I love A Wrinkle in Time. Actually, I love all of Madeleine L'Engle's work. And so, any book that can put A Wrinkle in Time back on the NYTimes Bestseller list is obviously a book worth reading- and, in this case, worth a Newbery.
That's right, this year's Newbery Award: When You Reach Me, by Rebecca Stead. The best description of this book is From the Mixed-Up Files of Mrs. Basil E. Frankweiler meets A Wrinkle in Time. From the Mixed-Up Files of Mrs. Basil E. Frankweiler in that the setting is very similar, NYC 1979. A Wrinkle in Time is constantly referred to by the protsgonist, Miranda, who keeps a copy of it with her at all times. The story is not as otherworldly as Wrinkle, but contains moments hinting at other-worldliness, with the possibility of tesseracts running through the novel (if you don't know what a tesseract is, it's a wrinkle in time. Read the book of the same title to learn more). But a hint of this magical science is all you need. The complex issues of friends, classmates, the hobo at the corner, and realities of being a latch-key kid all feature in the narrative.
Young readers will be smitten with Miranda's NYC latch-key existence. And while Miranda's life isn't perfect, it isn't bad. That's something I admire about Rebecca Stead's narrative, the normal issues of friends and school are enough, there's no horrible family life or abuse to deal with on top of everything.
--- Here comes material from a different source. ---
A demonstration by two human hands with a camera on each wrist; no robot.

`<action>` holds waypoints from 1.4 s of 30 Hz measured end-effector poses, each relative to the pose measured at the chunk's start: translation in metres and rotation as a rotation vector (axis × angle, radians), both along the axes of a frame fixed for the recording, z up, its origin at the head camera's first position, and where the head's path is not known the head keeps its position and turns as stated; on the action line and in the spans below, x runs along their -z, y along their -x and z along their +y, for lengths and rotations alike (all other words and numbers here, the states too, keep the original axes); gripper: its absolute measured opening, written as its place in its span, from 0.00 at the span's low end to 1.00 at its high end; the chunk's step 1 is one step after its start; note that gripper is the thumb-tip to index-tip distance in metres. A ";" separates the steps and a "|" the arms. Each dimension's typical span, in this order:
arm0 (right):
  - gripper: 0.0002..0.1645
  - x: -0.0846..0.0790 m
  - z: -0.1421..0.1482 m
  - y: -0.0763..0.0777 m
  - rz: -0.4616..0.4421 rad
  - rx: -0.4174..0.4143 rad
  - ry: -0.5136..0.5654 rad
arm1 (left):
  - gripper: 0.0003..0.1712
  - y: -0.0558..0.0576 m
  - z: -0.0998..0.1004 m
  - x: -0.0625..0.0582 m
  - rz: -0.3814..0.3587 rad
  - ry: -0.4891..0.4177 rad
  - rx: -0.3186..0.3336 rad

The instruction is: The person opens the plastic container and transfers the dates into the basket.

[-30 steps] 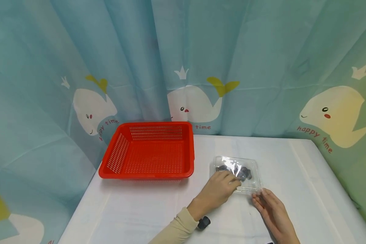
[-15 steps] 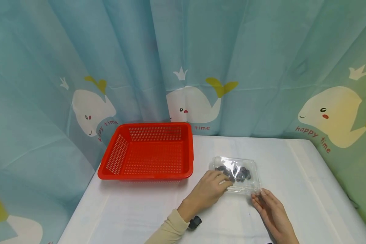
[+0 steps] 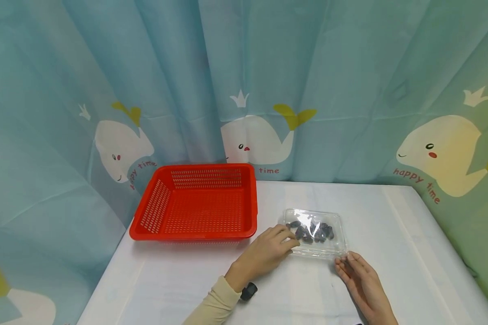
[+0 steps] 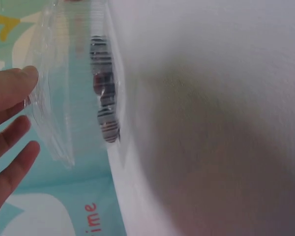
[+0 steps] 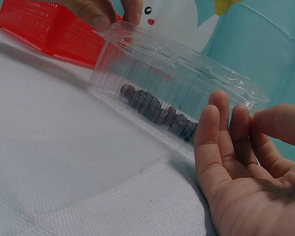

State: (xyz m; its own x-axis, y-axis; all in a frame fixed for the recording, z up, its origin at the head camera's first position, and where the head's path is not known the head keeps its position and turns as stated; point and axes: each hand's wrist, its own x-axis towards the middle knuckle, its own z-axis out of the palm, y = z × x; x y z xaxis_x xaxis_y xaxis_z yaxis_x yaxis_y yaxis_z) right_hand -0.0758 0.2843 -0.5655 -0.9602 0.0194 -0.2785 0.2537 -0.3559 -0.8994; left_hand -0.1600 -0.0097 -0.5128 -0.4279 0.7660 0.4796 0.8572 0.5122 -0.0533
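Note:
A clear plastic clamshell box (image 3: pixel 338 235) lies on the white table, its lid down over the base. Inside it are several dark, roundish pieces (image 3: pixel 320 232), too blurred through the ribbed wall to name. My left hand (image 3: pixel 263 253) pinches the rim at the box's near left corner, thumb above and a finger below, as the left wrist view shows. At the near right corner, my right hand (image 3: pixel 365 285) pinches the rim between thumb and index finger. Its other fingers (image 5: pixel 206 142) stand straight beside the box's end wall in the right wrist view.
A red slotted plastic basket (image 3: pixel 193 236) stands left of the box, near the back of the table (image 3: pixel 179 289). Behind the table hangs a blue-green curtain (image 3: pixel 341 81) printed with whales. A black band is on the left wrist.
My left hand has slid left along the box's front rim, from near its middle to the left corner, uncovering more of the dark pieces. My right hand has kept its place.

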 end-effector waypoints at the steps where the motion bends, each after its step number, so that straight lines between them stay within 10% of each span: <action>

A fifth-grade boy of my acquaintance, notoriously difficult to find books for, devoured this and loved it to the point of recommending it to others. Also recommended by middle school teachers of discerning taste and now the Newbery committee, this is not to be missed. However, if you haven't yet read A Wrinkle in Time, read it first, as it will only serve to enrich your experience of When You Reach Me.